Quantum Mechanical description of Bell's experiment assumes Locality

TL;DR

The paper demonstrates that the standard quantum mechanical description of Bell's experiment inherently assumes locality, challenging the necessity of non-local effects within quantum theory and impacting quantum information security.

Contribution

It shows that Bell's experiment, when described via von Neumann measurement theory, explicitly assumes locality, contrasting with classical hidden variable theories that require non-locality.

Findings

Quantum mechanics inherently assumes locality in Bell's experiment.

Non-locality is unnecessary within quantum mechanics to explain Bell's experiment.
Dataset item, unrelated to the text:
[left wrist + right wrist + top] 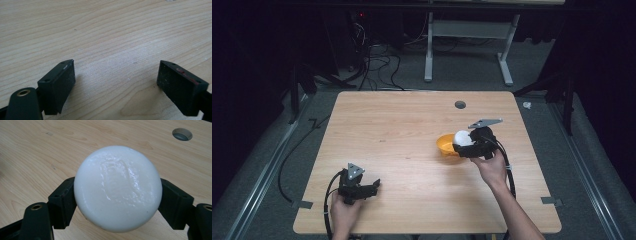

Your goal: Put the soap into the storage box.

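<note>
A round white soap bar sits clamped between the two black jaws of my right gripper, held clear of the wood. In the high view the same white soap bar hangs just over an orange bowl at the table's right middle, with my right gripper shut on it. My left gripper rests near the front left of the table. Its jaws stand wide apart in the left gripper view, with bare wood between them.
The wooden table has a round cable hole near its far edge, also seen as a hole in the right gripper view. Cables and a white desk frame lie on the floor beyond.
</note>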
Implications for quantum randomness and quantum key distribution security.

Abstract

Here it is shown that the simplest description of Bell's experiment according to the canon of von Neumann's theory of measurement explicitly assumes the (Quantum Mechanics-language equivalent of the classical) condition of Locality. This result is complementary to a recently published one demonstrating that non-Locality is necessary to describe said experiment within the framework of classical hidden variables theories, but that it is unnecessary to describe it within the framework of Quantum Mechanics. Summing up these and other related results, it is concluded that, within the framework of Quantum Mechanics, there is absolutely no reason to believe in the existence of non-Local effects. In addition to its foundational significance, this conclusion has practical impact in the fields of quantum-certified and device-independent randomness generation and on the security of Quantum Key Distribution schemes using entangled states.